“You can go without eating, but you have to pay your bills when they come. When there isn’t enough money to make the rent, we might not eat.”
Before we moved to New York a year ago, my husband and I were living and working in New Jersey. There, I was a supervisor at a car wash. Although the salary wasn’t enough, it was much better than the salaries for the same work in New York. I worked 40 hours a week, they spoke Spanish, and I lived with my husband in our own apartment. Life there was a little cheaper. My family lived nearby and I had friends that I still can’t find here. It was a place where I felt comfortable. After we moved to New York City, everything changed.
My husband was offered a job at a small painting company, and they said that I could get work with them, too. When we arrived in New York, though, I found out that there was no job available for me. I found out the hard way that sometimes people make promises that they can’t follow through on. I came to New York with dreams that things would be different and easy, but it was a lie.

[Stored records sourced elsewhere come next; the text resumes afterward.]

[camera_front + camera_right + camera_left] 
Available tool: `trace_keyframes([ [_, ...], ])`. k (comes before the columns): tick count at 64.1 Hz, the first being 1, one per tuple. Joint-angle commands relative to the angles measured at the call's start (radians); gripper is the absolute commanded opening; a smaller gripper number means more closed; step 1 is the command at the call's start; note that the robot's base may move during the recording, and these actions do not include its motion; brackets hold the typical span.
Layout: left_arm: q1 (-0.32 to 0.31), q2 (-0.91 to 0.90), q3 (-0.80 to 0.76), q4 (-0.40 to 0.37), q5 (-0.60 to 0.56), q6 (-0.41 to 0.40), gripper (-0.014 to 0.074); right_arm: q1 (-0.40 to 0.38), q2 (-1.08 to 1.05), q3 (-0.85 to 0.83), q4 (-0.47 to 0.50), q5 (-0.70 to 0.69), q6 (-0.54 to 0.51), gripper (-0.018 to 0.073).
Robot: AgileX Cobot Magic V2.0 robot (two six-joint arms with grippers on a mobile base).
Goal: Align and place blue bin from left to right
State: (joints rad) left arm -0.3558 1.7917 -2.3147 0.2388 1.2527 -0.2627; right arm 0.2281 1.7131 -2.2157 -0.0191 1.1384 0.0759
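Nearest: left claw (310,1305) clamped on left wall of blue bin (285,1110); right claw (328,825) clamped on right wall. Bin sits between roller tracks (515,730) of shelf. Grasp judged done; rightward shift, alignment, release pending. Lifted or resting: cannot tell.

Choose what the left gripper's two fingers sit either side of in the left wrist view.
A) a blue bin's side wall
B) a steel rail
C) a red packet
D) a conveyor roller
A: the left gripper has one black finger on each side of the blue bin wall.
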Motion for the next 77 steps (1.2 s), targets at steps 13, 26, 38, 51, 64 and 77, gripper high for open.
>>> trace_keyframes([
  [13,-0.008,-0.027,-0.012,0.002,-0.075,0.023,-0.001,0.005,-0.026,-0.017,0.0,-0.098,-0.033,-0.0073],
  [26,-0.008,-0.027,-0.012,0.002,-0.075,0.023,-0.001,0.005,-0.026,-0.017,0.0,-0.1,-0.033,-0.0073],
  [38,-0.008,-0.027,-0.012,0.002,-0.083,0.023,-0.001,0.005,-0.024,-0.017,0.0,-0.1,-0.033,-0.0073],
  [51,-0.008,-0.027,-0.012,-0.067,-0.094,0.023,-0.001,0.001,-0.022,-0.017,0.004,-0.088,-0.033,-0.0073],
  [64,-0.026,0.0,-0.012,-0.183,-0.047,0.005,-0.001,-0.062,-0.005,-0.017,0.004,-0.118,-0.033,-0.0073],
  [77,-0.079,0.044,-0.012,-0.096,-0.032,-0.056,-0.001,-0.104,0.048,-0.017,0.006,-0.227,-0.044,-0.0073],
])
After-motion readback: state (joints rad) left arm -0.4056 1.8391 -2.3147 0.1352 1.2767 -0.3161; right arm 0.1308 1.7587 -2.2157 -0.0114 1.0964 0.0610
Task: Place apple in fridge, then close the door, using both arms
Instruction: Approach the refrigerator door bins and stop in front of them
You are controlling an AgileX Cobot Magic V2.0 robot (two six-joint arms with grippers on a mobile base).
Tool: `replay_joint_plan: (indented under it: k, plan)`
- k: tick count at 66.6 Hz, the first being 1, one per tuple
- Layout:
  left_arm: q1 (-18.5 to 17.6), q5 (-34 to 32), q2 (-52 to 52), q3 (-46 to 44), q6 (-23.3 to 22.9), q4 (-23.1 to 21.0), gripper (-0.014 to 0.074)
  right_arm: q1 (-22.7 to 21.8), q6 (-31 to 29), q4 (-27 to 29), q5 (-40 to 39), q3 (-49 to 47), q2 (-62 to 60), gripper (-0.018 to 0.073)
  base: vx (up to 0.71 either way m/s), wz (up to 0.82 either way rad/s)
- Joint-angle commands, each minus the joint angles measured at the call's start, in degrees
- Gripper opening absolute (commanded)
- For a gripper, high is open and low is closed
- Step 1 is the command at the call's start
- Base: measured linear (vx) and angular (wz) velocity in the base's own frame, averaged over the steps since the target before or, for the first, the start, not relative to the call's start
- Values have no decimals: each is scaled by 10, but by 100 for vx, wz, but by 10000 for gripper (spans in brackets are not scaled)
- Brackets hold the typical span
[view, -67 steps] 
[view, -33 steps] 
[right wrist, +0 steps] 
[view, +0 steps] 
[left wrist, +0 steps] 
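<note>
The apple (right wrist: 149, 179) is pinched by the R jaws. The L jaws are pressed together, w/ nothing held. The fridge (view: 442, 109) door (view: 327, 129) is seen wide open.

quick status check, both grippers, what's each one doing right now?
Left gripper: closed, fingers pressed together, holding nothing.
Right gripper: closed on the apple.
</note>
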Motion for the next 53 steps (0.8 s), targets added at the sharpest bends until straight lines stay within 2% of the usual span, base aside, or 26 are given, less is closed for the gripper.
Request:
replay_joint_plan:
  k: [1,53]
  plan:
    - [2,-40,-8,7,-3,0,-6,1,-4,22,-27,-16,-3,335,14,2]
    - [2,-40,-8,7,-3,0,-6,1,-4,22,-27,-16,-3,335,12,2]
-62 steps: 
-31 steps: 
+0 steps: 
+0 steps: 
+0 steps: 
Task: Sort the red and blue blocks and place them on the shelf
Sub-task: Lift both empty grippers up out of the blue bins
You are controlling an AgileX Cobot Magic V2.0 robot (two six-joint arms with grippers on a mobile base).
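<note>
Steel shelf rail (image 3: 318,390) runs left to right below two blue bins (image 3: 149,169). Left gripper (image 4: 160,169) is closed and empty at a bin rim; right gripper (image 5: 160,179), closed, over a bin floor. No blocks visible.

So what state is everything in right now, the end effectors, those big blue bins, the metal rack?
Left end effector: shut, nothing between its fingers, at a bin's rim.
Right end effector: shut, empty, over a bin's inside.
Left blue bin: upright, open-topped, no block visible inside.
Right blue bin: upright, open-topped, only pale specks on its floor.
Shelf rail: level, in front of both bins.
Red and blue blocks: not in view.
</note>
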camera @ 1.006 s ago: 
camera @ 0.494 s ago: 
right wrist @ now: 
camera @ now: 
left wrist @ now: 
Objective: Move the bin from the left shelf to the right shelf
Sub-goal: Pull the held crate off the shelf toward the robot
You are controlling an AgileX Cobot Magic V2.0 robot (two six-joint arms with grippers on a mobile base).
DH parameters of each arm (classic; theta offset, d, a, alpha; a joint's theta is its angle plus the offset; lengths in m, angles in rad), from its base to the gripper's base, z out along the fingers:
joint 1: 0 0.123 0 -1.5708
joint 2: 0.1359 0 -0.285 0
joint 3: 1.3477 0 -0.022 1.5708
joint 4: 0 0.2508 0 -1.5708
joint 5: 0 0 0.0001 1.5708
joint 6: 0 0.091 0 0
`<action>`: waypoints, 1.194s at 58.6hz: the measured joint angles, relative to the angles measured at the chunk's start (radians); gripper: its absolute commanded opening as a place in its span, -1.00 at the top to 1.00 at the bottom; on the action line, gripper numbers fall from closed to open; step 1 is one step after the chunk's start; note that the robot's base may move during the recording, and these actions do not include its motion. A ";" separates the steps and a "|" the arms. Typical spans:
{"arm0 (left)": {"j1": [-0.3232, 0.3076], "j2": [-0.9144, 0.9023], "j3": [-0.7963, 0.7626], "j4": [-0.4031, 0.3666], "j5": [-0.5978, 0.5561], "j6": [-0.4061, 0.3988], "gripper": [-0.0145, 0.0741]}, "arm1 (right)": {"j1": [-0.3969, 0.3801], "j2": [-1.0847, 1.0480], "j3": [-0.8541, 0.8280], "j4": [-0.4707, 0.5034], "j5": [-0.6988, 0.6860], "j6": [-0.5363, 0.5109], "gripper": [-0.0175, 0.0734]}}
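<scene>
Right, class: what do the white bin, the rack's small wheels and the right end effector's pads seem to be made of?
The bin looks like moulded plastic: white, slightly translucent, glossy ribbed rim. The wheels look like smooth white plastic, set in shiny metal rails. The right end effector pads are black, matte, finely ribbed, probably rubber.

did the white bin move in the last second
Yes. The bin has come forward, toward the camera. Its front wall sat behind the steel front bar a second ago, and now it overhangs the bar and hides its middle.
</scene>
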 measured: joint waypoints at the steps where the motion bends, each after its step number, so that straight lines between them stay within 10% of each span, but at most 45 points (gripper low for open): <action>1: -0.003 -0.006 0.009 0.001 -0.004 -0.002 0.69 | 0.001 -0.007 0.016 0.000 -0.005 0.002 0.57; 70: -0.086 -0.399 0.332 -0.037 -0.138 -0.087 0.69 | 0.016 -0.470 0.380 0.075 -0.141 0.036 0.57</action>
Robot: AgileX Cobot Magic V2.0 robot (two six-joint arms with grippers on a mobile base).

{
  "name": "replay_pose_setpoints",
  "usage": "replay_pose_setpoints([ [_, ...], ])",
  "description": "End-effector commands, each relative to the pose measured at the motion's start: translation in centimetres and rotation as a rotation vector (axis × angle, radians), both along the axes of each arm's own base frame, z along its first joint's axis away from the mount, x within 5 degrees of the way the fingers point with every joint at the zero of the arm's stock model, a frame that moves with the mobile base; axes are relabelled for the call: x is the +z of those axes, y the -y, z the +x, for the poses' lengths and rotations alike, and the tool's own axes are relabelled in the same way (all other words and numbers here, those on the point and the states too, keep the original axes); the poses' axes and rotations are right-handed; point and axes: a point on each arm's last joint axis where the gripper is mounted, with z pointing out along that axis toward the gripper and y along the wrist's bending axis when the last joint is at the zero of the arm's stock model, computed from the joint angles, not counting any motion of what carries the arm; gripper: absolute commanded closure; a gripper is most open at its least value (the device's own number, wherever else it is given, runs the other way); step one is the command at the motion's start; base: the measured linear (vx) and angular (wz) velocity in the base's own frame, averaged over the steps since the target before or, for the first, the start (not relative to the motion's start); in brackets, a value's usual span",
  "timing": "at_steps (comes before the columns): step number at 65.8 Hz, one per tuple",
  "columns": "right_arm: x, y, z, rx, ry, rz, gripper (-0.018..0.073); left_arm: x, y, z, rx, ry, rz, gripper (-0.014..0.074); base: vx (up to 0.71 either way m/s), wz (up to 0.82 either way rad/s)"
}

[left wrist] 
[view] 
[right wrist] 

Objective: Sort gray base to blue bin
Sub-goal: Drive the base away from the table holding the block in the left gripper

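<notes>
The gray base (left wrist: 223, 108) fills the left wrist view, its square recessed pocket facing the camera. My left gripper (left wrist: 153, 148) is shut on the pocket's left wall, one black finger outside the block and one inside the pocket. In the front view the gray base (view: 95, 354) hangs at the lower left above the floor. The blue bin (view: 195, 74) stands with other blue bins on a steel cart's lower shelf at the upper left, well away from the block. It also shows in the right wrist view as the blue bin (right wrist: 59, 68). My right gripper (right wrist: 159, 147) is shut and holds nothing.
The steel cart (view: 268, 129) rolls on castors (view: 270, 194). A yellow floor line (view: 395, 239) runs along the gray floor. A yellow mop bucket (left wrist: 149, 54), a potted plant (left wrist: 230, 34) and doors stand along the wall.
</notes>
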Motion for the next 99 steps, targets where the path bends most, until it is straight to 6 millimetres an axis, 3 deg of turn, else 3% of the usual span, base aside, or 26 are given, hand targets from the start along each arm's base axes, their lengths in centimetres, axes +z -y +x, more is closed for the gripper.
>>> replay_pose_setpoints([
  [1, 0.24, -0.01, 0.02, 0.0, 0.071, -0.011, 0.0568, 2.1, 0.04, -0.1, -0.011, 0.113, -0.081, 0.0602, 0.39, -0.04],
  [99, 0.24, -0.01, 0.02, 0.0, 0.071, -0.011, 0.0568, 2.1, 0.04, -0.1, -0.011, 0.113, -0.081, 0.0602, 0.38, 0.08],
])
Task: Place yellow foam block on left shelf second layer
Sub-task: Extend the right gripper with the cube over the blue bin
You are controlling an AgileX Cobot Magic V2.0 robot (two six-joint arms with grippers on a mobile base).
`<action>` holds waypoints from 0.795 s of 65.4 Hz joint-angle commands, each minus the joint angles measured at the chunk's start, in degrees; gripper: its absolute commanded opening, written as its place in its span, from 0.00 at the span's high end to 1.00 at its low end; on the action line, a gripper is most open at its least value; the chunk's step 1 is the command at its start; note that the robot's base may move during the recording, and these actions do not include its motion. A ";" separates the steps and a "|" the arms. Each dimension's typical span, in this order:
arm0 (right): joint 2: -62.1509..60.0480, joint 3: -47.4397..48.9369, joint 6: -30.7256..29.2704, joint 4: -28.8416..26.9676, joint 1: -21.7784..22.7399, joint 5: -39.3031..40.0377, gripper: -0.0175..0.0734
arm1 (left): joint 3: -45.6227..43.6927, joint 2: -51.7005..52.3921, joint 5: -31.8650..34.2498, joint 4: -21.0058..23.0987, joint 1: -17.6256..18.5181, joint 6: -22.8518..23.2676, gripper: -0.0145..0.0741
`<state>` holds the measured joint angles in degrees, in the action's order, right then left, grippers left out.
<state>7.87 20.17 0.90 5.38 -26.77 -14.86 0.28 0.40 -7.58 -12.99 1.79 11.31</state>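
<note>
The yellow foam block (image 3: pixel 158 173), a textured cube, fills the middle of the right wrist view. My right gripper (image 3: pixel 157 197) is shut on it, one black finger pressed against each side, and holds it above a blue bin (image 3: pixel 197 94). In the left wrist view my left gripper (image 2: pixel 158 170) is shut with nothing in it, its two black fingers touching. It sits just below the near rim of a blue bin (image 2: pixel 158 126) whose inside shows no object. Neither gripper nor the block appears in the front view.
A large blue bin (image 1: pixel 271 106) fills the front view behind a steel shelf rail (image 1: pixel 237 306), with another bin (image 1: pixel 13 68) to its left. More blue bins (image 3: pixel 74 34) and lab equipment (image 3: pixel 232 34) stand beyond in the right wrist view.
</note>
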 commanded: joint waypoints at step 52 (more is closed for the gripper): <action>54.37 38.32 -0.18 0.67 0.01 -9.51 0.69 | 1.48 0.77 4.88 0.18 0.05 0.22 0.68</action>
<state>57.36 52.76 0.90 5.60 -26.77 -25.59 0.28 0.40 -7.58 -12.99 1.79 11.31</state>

I have a high school diploma from El Salvador, but most jobs here require proof of a high school diploma from a school in the United States. I’ve applied for all kinds of jobs: restaurants, retail, cleaning, home health care, care-taking, child care. The problem is, you get work through connections and I don’t know anyone here, so it’s hard to get work. I want to go back to school to become a home care worker, but there aren’t classes available until August.
Making things even tougher, I have a couple hundred dollars in medical debt that I’m trying to pay off. While still in New Jersey, I went to the hospital because I had a kidney infection. I went to the emergency room on the health insurance that the car wash provided. The doctor didn’t let me know that he wasn’t in my network. When the bills began to arrive, I called the insurance company to submit my information, but they told me that, because he was outside the network, that they wouldn’t cover the costs.
Then, I spoke with my employer and they told me there was no solution and that I would have to pay the bills. The doctor didn’t accept financial aid or a payment plan because he is a private doctor. When I called the billing office, I spoke with a woman about the bill and she questioned me, asking, “What do you want? That the doctor just let you die?” I just stayed quiet.
My husband paints apartments and earns $80-$100 per apartment, but it’s not steady work, so we’re already cutting everything we can. You can go without eating, but you have to pay your bills when they come. When there isn’t enough money to make the rent, we might not eat. It would be nice to have a job with wages that let us eat whatever we want, but for now, we just eat more empanadas.